To add a Depth Camera sensor to your robot URDF, you must first add a link representing the sensor. The following URDF code describes an Intel RealSense D35 camera that can be added to your robot URDF.
<link name="depth_link">
<visual>
<origin xyz="0 0 0" rpy="0 0 ${pi/2}" />
<geometry>
<mesh
filename="package://hunter_se_description/meshes/IntelRealsense.dae"
scale="0.1 0.1 0.1" />
</geometry>
</visual>
<collision>
<origin xyz="0 0 0" rpy="0 0 ${pi/2}" />
<geometry>
<mesh
filename="package://hunter_se_description/models/deliverybot/meshes/IntelRealsense.dae"
scale="0.1 0.1 0.1" />
</geometry>
</collision>
<inertial>
<origin xyz="0 0 0" rpy="0 0 ${pi/2}" />
<mass value="0.1" />
<inertia ixx="0.001" ixy="0" ixz="0" iyy="0.005" iyz="0" izz="0.005" />
</inertial>
</link>
The visual mesh for the Intel RealSense camera can be downloaded here:
<aside>
💡 Ensure you add the IntelRealsense.dae file to your meshes folder before attempting to launch the robot.
</aside>
For cameras, both visual and depth, you must create an optical link that represents the appropriate frame of the camera image.

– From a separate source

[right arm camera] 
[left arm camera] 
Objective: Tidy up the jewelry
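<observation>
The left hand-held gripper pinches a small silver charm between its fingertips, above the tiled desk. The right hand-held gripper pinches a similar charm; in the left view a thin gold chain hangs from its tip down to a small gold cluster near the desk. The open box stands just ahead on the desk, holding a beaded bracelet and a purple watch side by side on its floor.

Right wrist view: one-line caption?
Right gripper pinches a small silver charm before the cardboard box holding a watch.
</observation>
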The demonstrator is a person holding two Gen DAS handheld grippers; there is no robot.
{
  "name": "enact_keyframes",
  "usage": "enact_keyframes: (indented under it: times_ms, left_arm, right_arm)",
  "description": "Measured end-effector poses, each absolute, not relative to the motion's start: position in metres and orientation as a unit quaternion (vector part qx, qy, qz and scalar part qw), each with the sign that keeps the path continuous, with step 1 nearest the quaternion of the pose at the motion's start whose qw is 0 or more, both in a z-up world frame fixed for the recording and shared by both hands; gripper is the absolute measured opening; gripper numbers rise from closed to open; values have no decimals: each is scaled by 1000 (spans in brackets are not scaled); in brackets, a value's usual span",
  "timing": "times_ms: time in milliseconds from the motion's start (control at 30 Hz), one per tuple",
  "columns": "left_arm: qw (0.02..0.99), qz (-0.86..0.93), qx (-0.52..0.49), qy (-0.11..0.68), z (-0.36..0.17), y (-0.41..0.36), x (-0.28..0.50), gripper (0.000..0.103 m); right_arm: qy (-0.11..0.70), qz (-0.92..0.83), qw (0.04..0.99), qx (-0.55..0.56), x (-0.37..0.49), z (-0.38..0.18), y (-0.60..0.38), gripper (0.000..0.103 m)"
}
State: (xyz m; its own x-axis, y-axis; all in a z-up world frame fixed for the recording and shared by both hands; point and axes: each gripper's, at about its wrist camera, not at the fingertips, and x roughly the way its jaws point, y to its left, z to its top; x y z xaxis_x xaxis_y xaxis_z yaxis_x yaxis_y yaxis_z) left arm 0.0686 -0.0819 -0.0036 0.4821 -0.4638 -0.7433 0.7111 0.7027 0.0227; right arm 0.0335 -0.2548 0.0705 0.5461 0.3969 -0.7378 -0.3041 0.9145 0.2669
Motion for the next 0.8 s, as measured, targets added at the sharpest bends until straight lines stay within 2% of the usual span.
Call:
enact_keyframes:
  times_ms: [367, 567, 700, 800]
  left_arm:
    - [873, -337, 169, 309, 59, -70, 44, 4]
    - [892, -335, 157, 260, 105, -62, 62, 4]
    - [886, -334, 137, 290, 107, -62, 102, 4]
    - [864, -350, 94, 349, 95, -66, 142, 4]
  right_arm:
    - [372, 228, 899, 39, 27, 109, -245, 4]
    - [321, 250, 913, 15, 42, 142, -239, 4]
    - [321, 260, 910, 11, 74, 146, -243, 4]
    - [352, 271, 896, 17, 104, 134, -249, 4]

The default RVIZ and TF frame has Z facing upwards, while camera links have Z facing forward. Create this rotated depth frame using the link definition below:
<link name="depth_link_optical" />
<joint name="$depth_joint_optical" type="fixed">
<origin xyz="0 0 0" rpy="${-pi/2} 0 ${-pi/2}" />
<parent link="depth_link" />
<child link="depth_link_optical" />
</joint>
Now that the visual component of the link has been created, a gazebo reference to that link has to be set such that the sensor will publish information about the gazebo environment.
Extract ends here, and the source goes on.